Cannes 2024, Oscar des meilleurs maquillages, Golden Globe pour Demi Moore. The Substance de Coralie Fargeat a fait beaucoup de bruit. Depuis le 6 avril, il est disponible sur Prime Video en France. Occasion de le (re)voir et peut-être de se faire enfin une opinion propre.
The Substance est sorti en France le 6 novembre 2024, après avoir remporté le Prix du scénario au Festival de Cannes 2024. Il arrive sur Prime Video le 6 avril 2026. Entre les deux, le film a traversé une trajectoire assez rare pour un body horror français : nommé aux Oscars, récompensé aux Golden Globes, discuté dans des cercles très au-delà du cinéma de genre.
Ce que raconte le film
Elisabeth Sparkle, actrice quinquagénaire jouée par Demi Moore, se fait licencier de l’émission de fitness qu’elle anime. Trop vieille. Elle découvre alors une substance mystérieuse qui lui permet de générer une version rajeunie d’elle-même : Sue, interprétée par Margaret Qualley. La règle : alterner chaque semaine entre les deux corps. Ce que Sue va progressivement refuser.
Demi Moore y livre une performance marquante, c’est l’un des rares consensus dans un film qui en suscite peu. Ce n’est pas rien : l’actrice de 61 ans porte des scènes d’une exposition physique et émotionnelle radicale, et ne recule devant rien. La scène la plus forte du film n’est d’ailleurs pas une scène de gore : c’est Elisabeth devant son miroir, avant un dîner, qui passe des heures à se maquiller puis détruit tout dans une rage muette. Deux minutes qui valent plus que bien des effets spéciaux.

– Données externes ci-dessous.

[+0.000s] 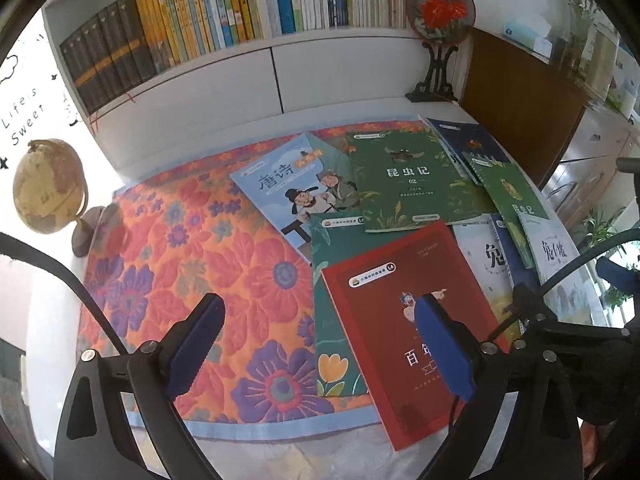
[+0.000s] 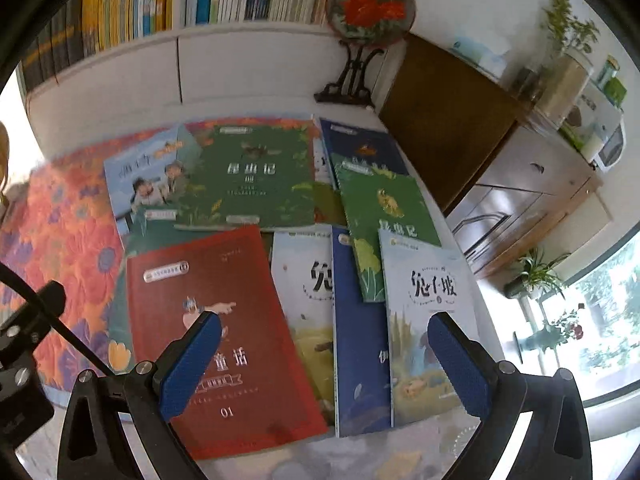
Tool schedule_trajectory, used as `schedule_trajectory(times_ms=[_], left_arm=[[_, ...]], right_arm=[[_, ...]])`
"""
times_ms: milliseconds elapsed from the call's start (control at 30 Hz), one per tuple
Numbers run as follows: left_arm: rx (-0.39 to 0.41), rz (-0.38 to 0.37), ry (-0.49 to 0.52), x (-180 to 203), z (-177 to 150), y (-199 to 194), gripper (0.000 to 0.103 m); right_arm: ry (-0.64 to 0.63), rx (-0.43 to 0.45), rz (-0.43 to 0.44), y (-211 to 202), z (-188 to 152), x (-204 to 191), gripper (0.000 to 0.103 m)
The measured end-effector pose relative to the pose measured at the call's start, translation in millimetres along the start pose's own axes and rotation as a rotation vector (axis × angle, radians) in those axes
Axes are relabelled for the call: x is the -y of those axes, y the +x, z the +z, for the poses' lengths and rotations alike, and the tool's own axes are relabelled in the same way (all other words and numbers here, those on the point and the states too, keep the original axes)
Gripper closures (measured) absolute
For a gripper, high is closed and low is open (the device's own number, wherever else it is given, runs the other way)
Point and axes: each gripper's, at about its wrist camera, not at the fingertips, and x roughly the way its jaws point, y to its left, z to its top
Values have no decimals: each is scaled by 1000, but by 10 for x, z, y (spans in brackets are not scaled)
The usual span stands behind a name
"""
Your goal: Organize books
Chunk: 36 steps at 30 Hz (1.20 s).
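Several thin picture books lie overlapping on a floral quilted mat. A red book lies nearest, partly over a teal book. Behind them lie a dark green book and a light blue book. To the right lie a pale blue book, a blue book and a smaller green book. My left gripper hovers open over the mat and the red book's left edge. My right gripper hovers open above the books, empty.
A white shelf unit full of upright books stands behind the table. A globe stands at the left, a round fan ornament on a black stand at the back right. A brown cabinet and potted plants are at the right.
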Motion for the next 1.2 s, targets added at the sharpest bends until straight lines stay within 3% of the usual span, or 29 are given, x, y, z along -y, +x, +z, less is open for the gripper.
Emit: schedule_trajectory(times_ms=[167, 300, 433, 733, 833, 967, 1200], left_arm=[[0, -1, -2, -9, -9, -3, 7], [11, -1, 2, 4, -12, -29, 7], [7, -24, 0, 24, -12, -16, 7], [4, -39, 21, 132, -2, 22, 8], [6, -39, 23, 153, 19, 24, 8], [24, -43, 23, 161, 112, 0, 8], [108, -15, 51, 146, 367, -178, 7]], right_arm=[[39, 46, 43, -84, -23, 44, 0], [88, 70, 128, -87, -40, 88, 0], [108, 13, 130, 9, -58, 85, 0], [123, 33, 94, -4, -43, 166, 0], [156, 38, 117, 2, -32, 215, 0], [159, 71, 106, -39, 11, 239, 0], [279, 157, 225, -197, 167, 378, 0]])
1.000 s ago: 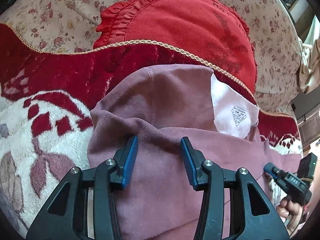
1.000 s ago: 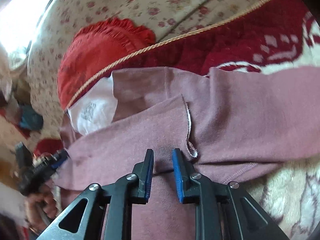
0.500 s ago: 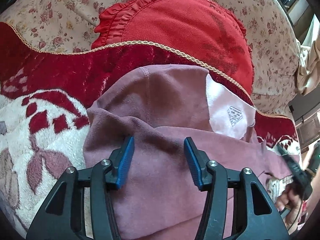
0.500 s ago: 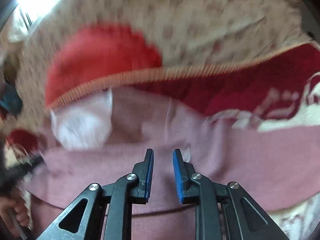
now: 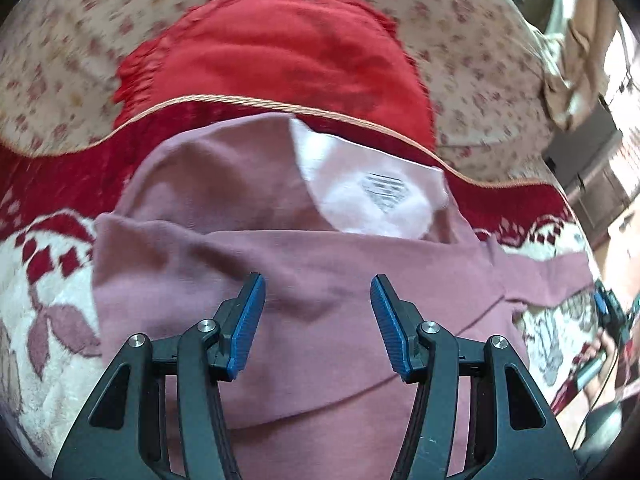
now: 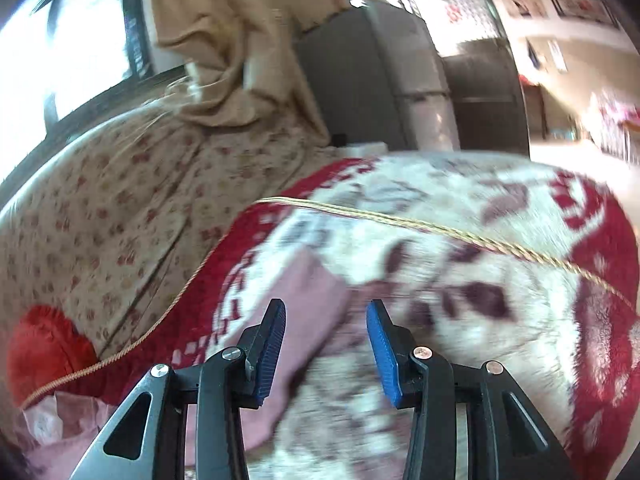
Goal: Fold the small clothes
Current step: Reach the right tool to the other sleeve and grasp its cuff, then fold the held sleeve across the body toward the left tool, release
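Mauve garment (image 5: 320,264) lies crosswise (collar away) under parted left gripper (image 5: 318,312); right gripper (image 6: 326,336) parted.

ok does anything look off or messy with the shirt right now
Slightly. The mauve garment lies unevenly folded on the red and cream blanket: its white inner lining with the printed label is exposed, and one loose end trails out. Both sets of jaws are open, holding nothing.
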`<state>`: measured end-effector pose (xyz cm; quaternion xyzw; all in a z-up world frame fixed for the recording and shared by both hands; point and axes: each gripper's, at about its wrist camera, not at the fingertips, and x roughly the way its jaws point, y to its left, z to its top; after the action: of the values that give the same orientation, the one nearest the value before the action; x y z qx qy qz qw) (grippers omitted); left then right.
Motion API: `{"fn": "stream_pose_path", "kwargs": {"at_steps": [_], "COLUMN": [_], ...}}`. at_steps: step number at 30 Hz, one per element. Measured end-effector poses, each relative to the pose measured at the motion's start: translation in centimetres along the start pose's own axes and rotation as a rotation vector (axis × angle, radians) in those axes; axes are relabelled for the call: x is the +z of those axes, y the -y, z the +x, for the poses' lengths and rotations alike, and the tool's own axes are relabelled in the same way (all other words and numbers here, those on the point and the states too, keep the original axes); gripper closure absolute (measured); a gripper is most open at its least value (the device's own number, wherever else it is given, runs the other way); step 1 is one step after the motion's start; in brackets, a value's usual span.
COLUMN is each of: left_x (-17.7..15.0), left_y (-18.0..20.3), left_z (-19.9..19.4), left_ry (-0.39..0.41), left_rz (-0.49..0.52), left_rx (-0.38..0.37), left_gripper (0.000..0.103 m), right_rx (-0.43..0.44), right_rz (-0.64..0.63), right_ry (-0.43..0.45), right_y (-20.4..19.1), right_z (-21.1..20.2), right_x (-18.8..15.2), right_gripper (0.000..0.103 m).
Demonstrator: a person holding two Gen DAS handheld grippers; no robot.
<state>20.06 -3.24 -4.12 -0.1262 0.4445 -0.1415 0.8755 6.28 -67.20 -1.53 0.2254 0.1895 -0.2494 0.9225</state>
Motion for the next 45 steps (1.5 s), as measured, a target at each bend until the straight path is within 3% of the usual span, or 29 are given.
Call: {"fn": "stream_pose_path", "kwargs": {"at_steps": [4,11,14,16,20,25,31,36,38,41,45], "left_x": [-0.1,-0.1,0.0,-0.1,-0.2,0.0,-0.1,0.0,0.0,0.1,0.3], "left_y": [0.3,-0.7,-0.7,-0.5,-0.3,-0.2,0.6,1.3,1.4,1.1,0.5], "left_z": [0.7,1.3,1.4,1.4,1.4,0.9,0.6,0.6,0.4,0.2,0.5], "left_ry": [-0.022,-0.047,-0.047,-0.048,-0.05,-0.026,-0.023,-0.036,-0.032,-0.031,-0.054], "left_rz": [0.01,-0.061,-0.062,-0.055,-0.048,-0.047,-0.04,-0.058,-0.063,-0.095,-0.158], "left_rx": [-0.012,-0.026,-0.028,-0.029,-0.033,-0.056,-0.147,-0.25,-0.279,-0.316,-0.38], "left_gripper": [0.048,0.048,0.048,0.048,0.048,0.048,0.048,0.048,0.048,0.038,0.037], "right_rx": [0.012,0.074,0.096,0.126,0.108,0.158,0.393,0.6,0.658,0.708,0.759], "right_rz": [-0.029,-0.028,-0.012,0.032,0.077,0.105,0.032,-0.096,-0.17,-0.261,-0.389], "right_ry": [0.01,0.017,0.0,-0.014,-0.018,-0.032,-0.102,-0.226,-0.282,-0.361,-0.461], "right_y": [-0.1,-0.5,-0.5,0.0,1.0,0.1,-9.7,-20.8,-25.0,-29.3,-33.5], "right_z": [0.8,2.4,2.7,2.7,2.7,2.3,1.5,0.6,0.2,-0.2,-1.5], "right_x": [0.2,0.6,0.6,0.8,0.7,0.7,-0.7,-5.4,-8.0,-10.8,-15.5], "right_gripper": [0.062,0.064,0.073,0.085,0.095,0.1,0.1,0.1,0.1,0.1,0.1]}}
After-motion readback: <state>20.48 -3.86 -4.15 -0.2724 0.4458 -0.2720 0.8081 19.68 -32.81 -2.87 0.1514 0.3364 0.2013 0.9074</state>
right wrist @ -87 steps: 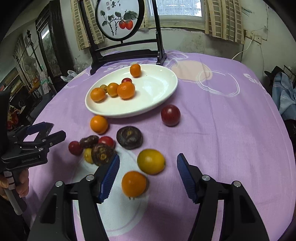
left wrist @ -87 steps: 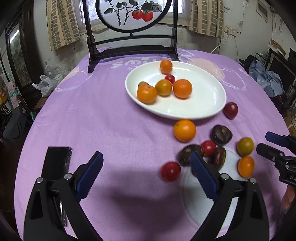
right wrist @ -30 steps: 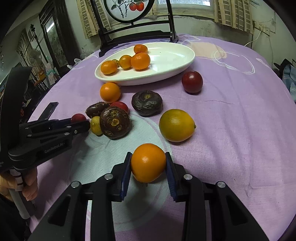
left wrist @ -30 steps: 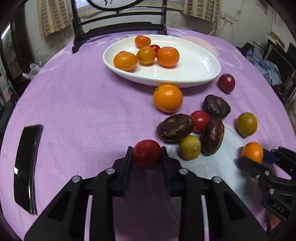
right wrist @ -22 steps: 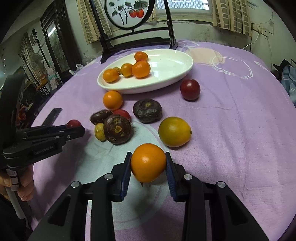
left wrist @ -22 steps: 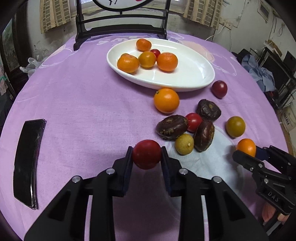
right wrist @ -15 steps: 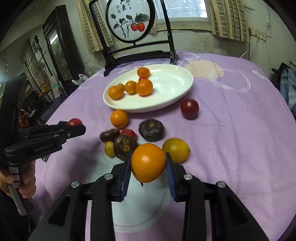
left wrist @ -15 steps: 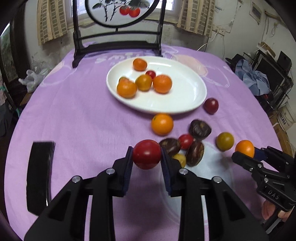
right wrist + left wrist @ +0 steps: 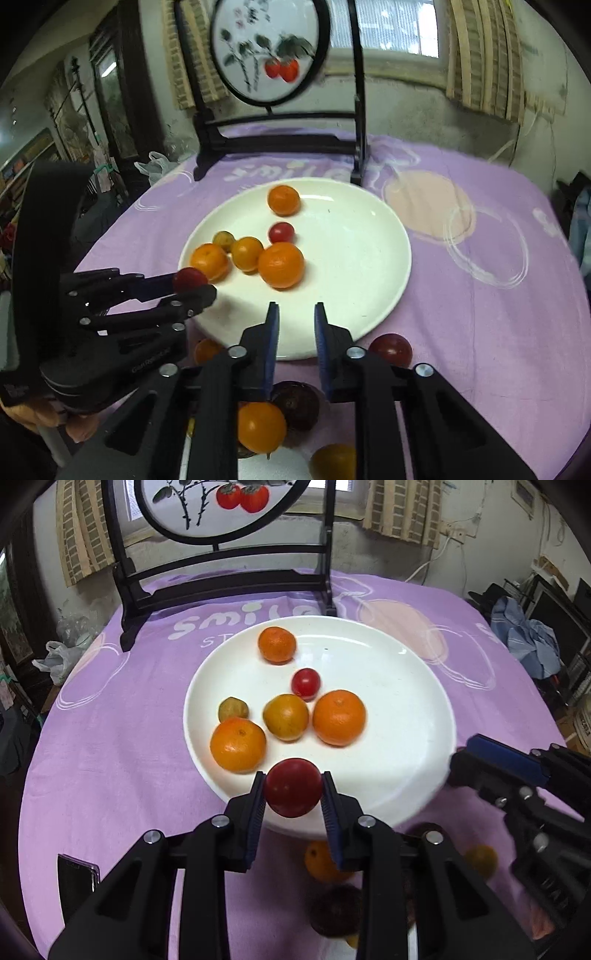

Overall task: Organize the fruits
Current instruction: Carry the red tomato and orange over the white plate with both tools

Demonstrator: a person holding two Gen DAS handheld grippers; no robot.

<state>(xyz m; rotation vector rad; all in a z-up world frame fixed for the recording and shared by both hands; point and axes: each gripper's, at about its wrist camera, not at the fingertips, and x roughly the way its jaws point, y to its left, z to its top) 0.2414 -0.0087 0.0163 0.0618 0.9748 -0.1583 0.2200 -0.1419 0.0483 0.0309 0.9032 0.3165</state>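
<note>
Red tomato (image 9: 293,787) pinched in left gripper (image 9: 293,805), right gripper (image 9: 295,334) closed, empty, orange (image 9: 260,427) beneath.

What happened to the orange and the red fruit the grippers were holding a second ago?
The right gripper lost its orange, which now shows below the jaws; they are closing on nothing. Both grippers moved from the loose fruits to the white plate. The left gripper still holds the red tomato. The fruits on the plate stayed put.
</note>
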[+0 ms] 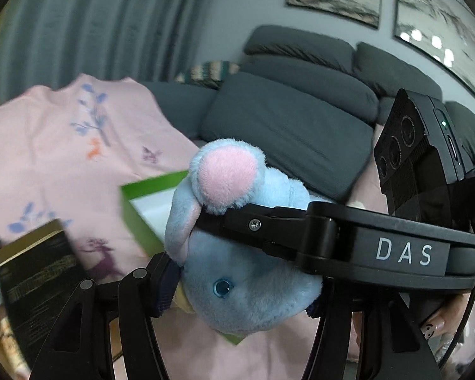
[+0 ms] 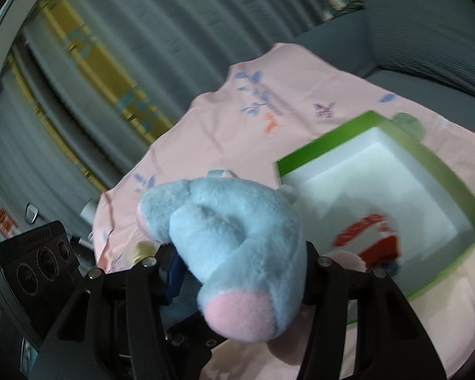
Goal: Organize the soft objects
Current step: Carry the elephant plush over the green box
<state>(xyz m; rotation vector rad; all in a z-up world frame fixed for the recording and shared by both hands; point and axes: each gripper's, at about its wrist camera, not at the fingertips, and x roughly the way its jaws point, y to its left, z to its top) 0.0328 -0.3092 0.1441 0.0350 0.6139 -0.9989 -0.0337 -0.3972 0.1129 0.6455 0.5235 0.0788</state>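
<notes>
A light blue plush elephant (image 1: 253,304) with pink ear patches hangs in the air above a pink printed cloth. In the left wrist view my left gripper (image 1: 240,291) is shut on its head, one finger on each side. My right gripper (image 1: 212,224) reaches in from the right and pinches the plush by its ear. In the right wrist view the plush's body (image 2: 237,221) and pink-soled foot fill the gap of my right gripper (image 2: 240,266), which is shut on it. A green box (image 2: 452,183) with a white inside lies just beyond, holding a red and white soft item (image 2: 373,240).
The pink cloth (image 1: 63,158) covers the surface below. A dark box with gold trim (image 1: 38,285) stands at the lower left, next to the green box (image 1: 136,209). A grey sofa (image 1: 285,126) and grey curtains (image 2: 110,31) lie behind. A hand (image 1: 433,329) holds the right gripper.
</notes>
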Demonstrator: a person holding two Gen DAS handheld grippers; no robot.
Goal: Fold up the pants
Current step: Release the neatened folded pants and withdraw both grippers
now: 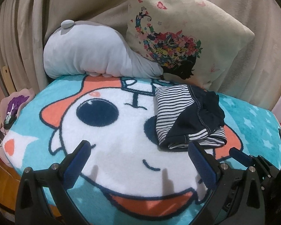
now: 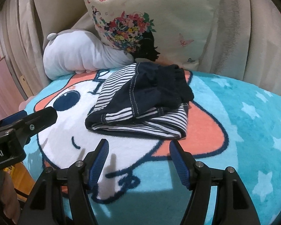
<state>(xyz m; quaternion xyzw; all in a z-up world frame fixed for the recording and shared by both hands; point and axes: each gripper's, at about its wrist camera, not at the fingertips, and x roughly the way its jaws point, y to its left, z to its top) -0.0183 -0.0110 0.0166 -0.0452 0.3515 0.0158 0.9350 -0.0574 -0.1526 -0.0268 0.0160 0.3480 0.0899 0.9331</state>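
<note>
The pants [image 1: 189, 116], navy with navy-and-white striped panels, lie folded in a small bundle on the cartoon blanket [image 1: 110, 142]; they also show in the right wrist view [image 2: 140, 105]. My left gripper [image 1: 138, 146] is open and empty, above the blanket just in front and left of the bundle. My right gripper [image 2: 139, 146] is open and empty, just in front of the bundle's near edge. The right gripper's finger [image 1: 239, 154] shows at the right of the left wrist view, and the left gripper's body [image 2: 24, 125] at the left of the right wrist view.
A grey plush pillow [image 1: 95, 56] and a beige cushion with a flower print [image 1: 178, 43] lean against beige curtains [image 1: 28, 28] behind the blanket. The teal blanket with stars [image 2: 252, 131] stretches right. A wooden edge [image 1: 3, 178] and small items lie at far left.
</note>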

Un film qui divise, et c’est le point
The Substance est l’un de ces films sur lesquels il est difficile d’avoir un avis modéré. Sur AlloCiné, il obtient 3,6 sur 5 côté presse et 4 sur 5 côté spectateurs. Les partisans saluent son énergie formelle, sa satire frontale du star-system, son refus de se tenir sage. Les sceptiques lui reprochent un sous-texte féministe tellement appuyé qu’il finit par se desservir, et un troisième acte qui vire au grand-guignol au risque de noyer son propos.
Fargeat convoque Cronenberg, Lynch, Kubrick, Aronofsky et le fait avec une voracité qui tient autant du clin d’œil que du pillage assumé. Le cinéphile qui a vu La Mouche, Shining et Requiem for a Dream passera une partie du film à cocher des références. C’est parfois jouissif, parfois épuisant.
Ce qui est moins discutable : Fargeat a un regard. Elle utilise le body horror comme d’autres utilisent le réalisme social, et elle ne prend pas le spectateur par la main. Le dernier acte, viscéralement dérangeant, va jusqu’au bout de son idée avec une conviction qui force le respect, même si l’idée elle-même peut agacer.
Son passage sur Prime Video va mécaniquement relancer les débats, et c’est exactement ce que le film mérite. Ce n’est pas un film agréable. C’est un film dont on parle encore.